■ Exercise description:
Write out the data below exactly, from its first line to the line containing "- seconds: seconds", that line included.

-----

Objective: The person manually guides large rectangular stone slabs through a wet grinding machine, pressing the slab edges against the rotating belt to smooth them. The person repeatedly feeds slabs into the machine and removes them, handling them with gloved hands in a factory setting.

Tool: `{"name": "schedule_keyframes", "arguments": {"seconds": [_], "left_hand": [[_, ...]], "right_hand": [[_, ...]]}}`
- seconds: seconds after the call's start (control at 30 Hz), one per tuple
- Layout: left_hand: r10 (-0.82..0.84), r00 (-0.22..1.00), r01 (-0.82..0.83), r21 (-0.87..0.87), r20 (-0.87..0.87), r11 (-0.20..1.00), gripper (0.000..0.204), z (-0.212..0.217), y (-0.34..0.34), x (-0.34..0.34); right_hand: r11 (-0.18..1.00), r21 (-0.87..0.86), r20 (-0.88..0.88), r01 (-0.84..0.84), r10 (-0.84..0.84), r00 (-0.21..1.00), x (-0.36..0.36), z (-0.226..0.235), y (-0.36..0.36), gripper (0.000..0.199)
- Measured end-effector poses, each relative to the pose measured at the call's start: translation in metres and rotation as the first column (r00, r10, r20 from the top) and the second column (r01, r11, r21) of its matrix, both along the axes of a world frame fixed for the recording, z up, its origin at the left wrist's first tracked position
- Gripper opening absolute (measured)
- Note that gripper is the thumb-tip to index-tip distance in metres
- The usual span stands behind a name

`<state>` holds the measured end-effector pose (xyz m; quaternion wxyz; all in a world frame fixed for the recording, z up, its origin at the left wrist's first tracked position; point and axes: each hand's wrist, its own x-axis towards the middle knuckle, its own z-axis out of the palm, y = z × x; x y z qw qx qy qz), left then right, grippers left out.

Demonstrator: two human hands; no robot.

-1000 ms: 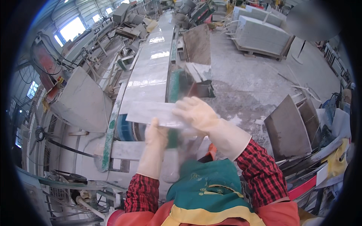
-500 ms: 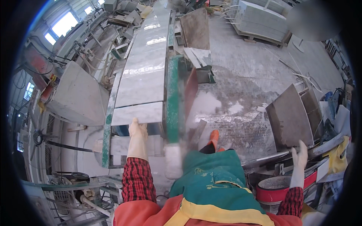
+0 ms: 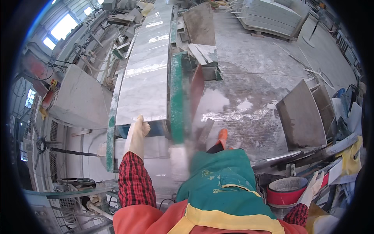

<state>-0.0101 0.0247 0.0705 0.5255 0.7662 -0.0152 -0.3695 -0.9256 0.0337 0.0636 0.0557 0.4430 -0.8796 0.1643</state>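
Note:
My left hand (image 3: 136,134), in a pale glove, is at the near edge of a white stone slab (image 3: 146,97). One digit lies over the slab's top edge and the other fingers curl in front of it. The long, wet, glossy slab lies flat on a bed with green-painted side rails (image 3: 177,97). Out to the right, low down, my right hand (image 3: 313,188) is gloved too, its fingers stretched out and holding nothing I can see. It hangs beside a red bucket (image 3: 286,197) with a grey rim.
Brown boards (image 3: 302,113) lean at the right, near piled stone offcuts and a yellow cloth (image 3: 350,158). A stack of pale slabs (image 3: 270,19) stands at the far right. On the left is a large pale block (image 3: 80,97) and a black handwheel (image 3: 41,145). The floor (image 3: 241,97) looks wet.
The gap between the near strip and the longer slab no longer shows. My left hand has shifted slightly left. My right hand has dropped from the leaning board toward the bucket.

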Motion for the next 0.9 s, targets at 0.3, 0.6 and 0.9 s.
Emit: {"name": "schedule_keyframes", "arguments": {"seconds": [0.3, 0.6, 0.9], "left_hand": [[-0.025, 0.990, -0.008, -0.231, -0.142, 0.973, 0.038, 0.006, 0.006, -0.005], [-0.270, 0.927, 0.180, 0.323, 0.261, 0.929, 0.037, -0.072, 0.056, 0.100], [-0.319, 0.188, 0.453, 0.206, 0.929, 0.867, 0.042, 0.024, -0.040, -0.054]], "right_hand": [[1.000, 0.013, -0.125, 0.000, 0.002, 0.992, -0.007, -0.005, 0.007, 0.054], [0.985, 0.103, -0.402, 0.135, -0.083, 0.912, -0.089, -0.012, -0.029, 0.054], [0.983, -0.104, -0.277, 0.151, -0.175, 0.945, -0.074, -0.011, -0.022, 0.051]]}}
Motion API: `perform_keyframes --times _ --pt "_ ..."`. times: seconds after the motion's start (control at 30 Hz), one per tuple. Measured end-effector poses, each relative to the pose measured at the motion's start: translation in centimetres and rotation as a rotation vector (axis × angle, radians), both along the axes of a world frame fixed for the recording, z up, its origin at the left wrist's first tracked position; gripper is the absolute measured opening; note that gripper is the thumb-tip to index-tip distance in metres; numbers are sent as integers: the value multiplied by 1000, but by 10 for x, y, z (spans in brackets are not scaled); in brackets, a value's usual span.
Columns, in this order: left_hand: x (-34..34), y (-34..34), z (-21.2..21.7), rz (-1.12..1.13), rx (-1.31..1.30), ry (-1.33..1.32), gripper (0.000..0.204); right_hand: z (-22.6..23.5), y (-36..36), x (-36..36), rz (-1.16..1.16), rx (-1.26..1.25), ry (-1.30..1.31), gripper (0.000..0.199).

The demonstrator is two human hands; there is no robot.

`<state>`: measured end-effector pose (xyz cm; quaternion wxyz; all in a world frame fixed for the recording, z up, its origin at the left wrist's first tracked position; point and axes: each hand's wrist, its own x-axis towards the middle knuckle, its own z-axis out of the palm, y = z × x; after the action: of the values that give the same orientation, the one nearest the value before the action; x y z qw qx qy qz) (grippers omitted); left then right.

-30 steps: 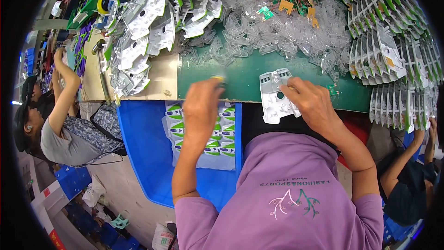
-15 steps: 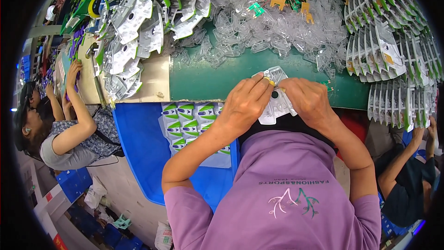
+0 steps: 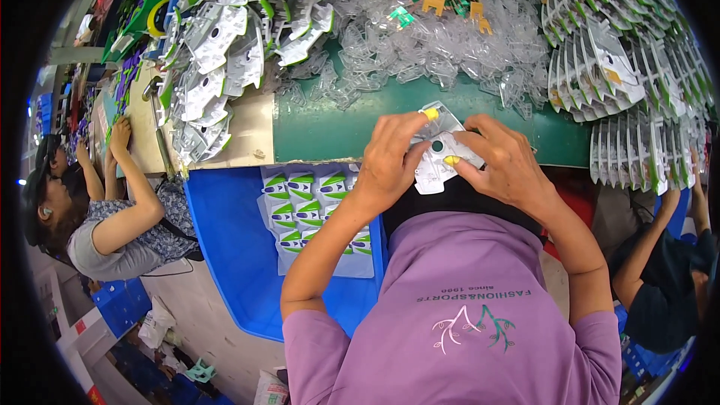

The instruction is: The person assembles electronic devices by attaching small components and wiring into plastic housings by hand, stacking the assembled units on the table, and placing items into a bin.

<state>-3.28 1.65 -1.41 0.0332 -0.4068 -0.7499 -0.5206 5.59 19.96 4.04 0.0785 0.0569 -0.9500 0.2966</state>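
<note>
My left hand point(image 3: 390, 165) grips the left side of a white plastic shell point(image 3: 429, 178), which has a dark round hole and moulded ribs. A yellow cover point(image 3: 430, 113) sits at the tip of its index finger, near the shell's upper end. Curled over the shell's right side is my right hand point(image 3: 510, 161). Its thumb, with a yellow cover point(image 3: 451, 160) on the tip, lies on the shell beside the hole. The shell is held tilted at the front edge of the green tabletop point(image 3: 337, 131). Any small part under the fingers is hidden.
Clear plastic pieces point(image 3: 442, 49) heap up behind my hands, with green circuit boards point(image 3: 401, 17) and red wires beyond. Stacked white-green shells stand at left point(image 3: 217, 37) and right point(image 3: 600, 75). A blue bin point(image 3: 225, 255) holds finished-looking casings point(image 3: 304, 214). Co-workers point(image 3: 120, 217) sit on both sides.
My fingers have spread apart from a close pinch at the shell's upper part, uncovering more of it. The right thumb has come down beside the hole. The view has shifted slightly.
</note>
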Motion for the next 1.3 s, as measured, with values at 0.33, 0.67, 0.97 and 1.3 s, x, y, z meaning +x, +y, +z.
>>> perform_keyframes --times 0.33,0.67,0.97,1.3 --pt "-16 -1 12 -292 -288 28 67 17 10 9 -22 -782 -357 22" --pt "-12 1 11 -248 -193 -4 68 -16 -29 21 -29 170 257 26" --pt "-18 1 6 -296 -151 -106 63 5 -15 28 -133 -59 209 37" --pt "-3 -4 75 -303 5 -241 28 -7 16 46 -455 -535 -7 23"
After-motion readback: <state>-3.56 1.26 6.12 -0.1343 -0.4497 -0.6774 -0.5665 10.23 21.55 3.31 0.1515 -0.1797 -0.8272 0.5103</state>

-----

■ Result of the task:
Objective: The person manually guides large rectangular stone slabs through a wet grinding machine, pressing the slab edges against the rotating belt to smooth them. The person repeatedly feeds slabs into the machine and removes them, handling them with gloved hands in a factory setting.

Tool: `{"name": "schedule_keyframes", "arguments": {"seconds": [_], "left_hand": [[_, ...]], "right_hand": [[_, ...]]}}`
- seconds: seconds after the call's start (control at 30 Hz), one per tuple

The given output is the complete response.